When it came time to analyze the ICU’s problems, the committee members decided to view the complaints about Genene Jones merely as a symptom of a broader malady. Their report makes no mention of her name; after all, there was never anything but circumstantial evidence to link her to the incidents in the ICU. “You don’t pay much attention to rumors of increased mortality,” says Conn. “When you have a limited number of trained and experienced people, they tend to get the sickest kids. If the kids die, it’s only a minor step to saying they must be doing something wrong.” But the Conn report is extremely critical of the operations of the ICU, to the point of raising the possibility of closing it temporarily. The committee made many stern recommendations, among them that James Robotham and Pat Belko be relieved of their duties.

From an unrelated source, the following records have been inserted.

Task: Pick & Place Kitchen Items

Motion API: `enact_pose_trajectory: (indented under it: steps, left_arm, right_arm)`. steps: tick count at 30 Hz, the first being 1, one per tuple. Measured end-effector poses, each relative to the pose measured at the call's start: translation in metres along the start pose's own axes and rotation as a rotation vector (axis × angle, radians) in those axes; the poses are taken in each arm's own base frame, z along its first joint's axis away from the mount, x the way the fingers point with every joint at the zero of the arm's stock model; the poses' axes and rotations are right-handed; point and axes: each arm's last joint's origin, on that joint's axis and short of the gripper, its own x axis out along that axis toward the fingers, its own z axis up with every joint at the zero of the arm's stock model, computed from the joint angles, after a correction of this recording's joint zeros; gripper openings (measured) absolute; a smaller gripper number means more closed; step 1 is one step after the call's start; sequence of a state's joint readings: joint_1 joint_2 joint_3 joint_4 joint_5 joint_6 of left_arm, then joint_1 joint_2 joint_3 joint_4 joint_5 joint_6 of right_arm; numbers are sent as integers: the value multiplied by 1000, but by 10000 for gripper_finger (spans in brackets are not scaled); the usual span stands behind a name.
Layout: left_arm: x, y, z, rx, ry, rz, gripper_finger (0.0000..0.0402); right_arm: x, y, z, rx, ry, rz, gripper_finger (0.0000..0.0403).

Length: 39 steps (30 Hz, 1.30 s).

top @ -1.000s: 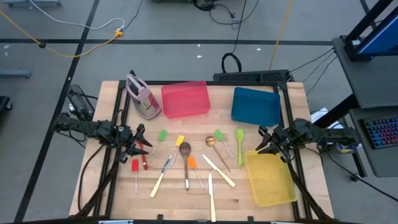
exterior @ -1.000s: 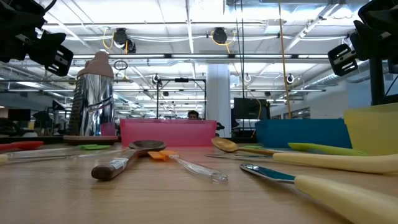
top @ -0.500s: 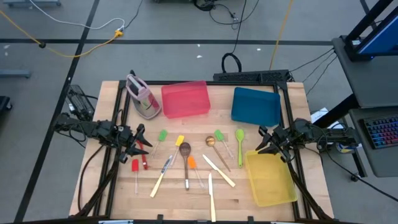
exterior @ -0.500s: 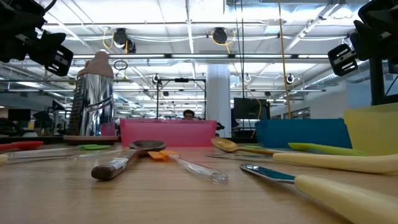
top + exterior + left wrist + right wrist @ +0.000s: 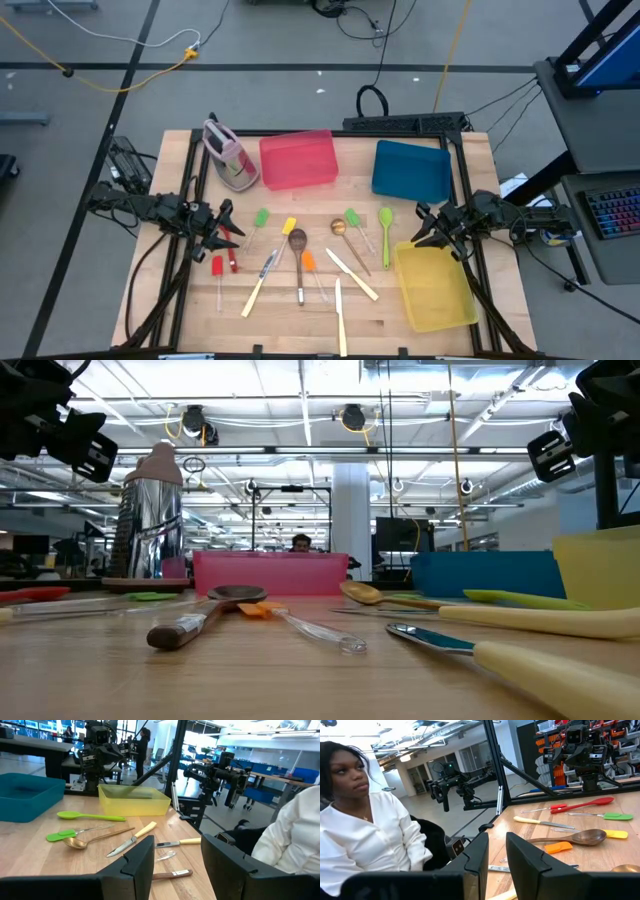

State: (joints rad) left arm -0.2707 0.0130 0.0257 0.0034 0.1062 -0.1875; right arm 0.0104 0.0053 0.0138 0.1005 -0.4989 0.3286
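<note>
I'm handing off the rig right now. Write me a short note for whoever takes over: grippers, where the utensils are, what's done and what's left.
Left gripper: jaws open, empty, parked at the table's left edge beside the red utensils.
Right gripper: jaws parted a little, empty, at the right edge by the yellow tray.
Utensils: all loose on the wood mid-table, among them knives, a brown spoon and a green spoon.
Done: nothing; no utensil shows in the red tray, the blue tray or the yellow one.
Left: every utensil.
</note>
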Motion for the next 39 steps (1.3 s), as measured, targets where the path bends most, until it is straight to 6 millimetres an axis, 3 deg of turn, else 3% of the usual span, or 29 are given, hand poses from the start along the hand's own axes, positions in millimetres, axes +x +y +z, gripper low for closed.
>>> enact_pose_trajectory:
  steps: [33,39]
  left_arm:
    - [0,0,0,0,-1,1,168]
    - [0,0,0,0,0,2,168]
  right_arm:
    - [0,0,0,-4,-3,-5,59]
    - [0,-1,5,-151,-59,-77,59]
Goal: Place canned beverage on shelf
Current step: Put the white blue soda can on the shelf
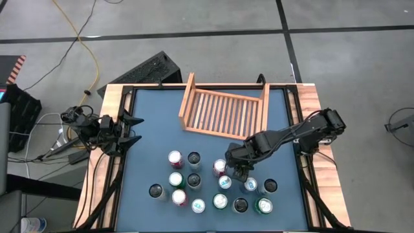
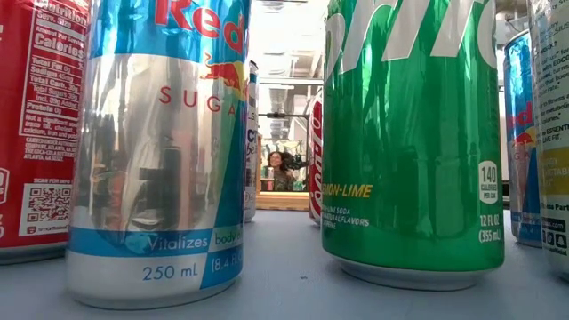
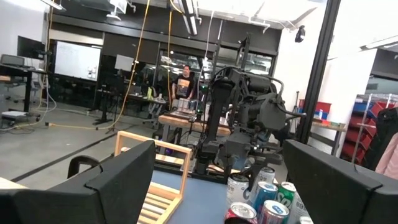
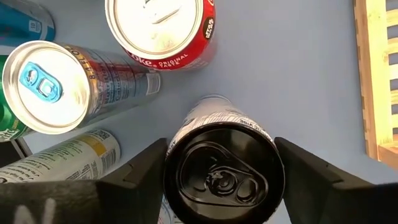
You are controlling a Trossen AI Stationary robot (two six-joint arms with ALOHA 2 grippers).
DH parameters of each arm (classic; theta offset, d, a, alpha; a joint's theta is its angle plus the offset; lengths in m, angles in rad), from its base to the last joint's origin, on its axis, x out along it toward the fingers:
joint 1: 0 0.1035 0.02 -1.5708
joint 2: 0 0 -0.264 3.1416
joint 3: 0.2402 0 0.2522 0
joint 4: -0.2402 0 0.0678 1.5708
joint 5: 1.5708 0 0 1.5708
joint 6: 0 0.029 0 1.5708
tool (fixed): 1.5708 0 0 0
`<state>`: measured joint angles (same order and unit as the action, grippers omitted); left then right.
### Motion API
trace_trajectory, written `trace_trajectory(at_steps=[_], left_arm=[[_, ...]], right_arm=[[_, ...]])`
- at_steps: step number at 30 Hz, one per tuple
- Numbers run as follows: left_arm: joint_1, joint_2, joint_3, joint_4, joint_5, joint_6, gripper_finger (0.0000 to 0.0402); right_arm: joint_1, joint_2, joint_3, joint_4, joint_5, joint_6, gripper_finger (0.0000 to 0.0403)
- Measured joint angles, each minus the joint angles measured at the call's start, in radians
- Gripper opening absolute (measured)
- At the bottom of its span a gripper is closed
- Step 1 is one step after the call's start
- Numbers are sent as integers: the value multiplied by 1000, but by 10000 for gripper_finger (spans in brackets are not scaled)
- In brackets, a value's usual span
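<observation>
The right gripper [image 4: 219, 177] is straddling an upright black-lidded aluminium can [image 4: 219, 174] on the blue worktop [image 4: 292, 74], its dark fingers [image 4: 134, 168] lying just beside the can wall on both sides; whether they are already pressing, I cannot tell. The can is probably full and weighty, its thin smooth wall slippery and easily dented, so a level grip across the upper body suits it. Beyond, the light wooden slatted shelf [image 1: 223, 111] is standing without cans. The left gripper [image 1: 129, 129] is waiting spread wide at the worktop's left edge.

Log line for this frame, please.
right gripper: straddling black-topped can, grip unconfirmed | left gripper: open, idle at table edge | shelf: no cans
</observation>
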<state>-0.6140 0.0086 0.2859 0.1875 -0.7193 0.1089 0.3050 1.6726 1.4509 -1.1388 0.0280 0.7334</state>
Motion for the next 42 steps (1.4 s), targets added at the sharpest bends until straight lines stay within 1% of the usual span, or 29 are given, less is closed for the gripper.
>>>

Looking for a graceful way to accomplish this, the committee suggested a new job for Robotham: director of critical care research. But Robotham didn’t buy it. He told friends he thought he’d been screwed, resigned his position at the medical school, and in June 1983 returned to Johns Hopkins. Belko was luckier; a last minute plea by Virginia Mousseau, her boss, won her a reprieve. She was placed under close watch for a six-month unofficial probationary period, and when it was over, she kept her job.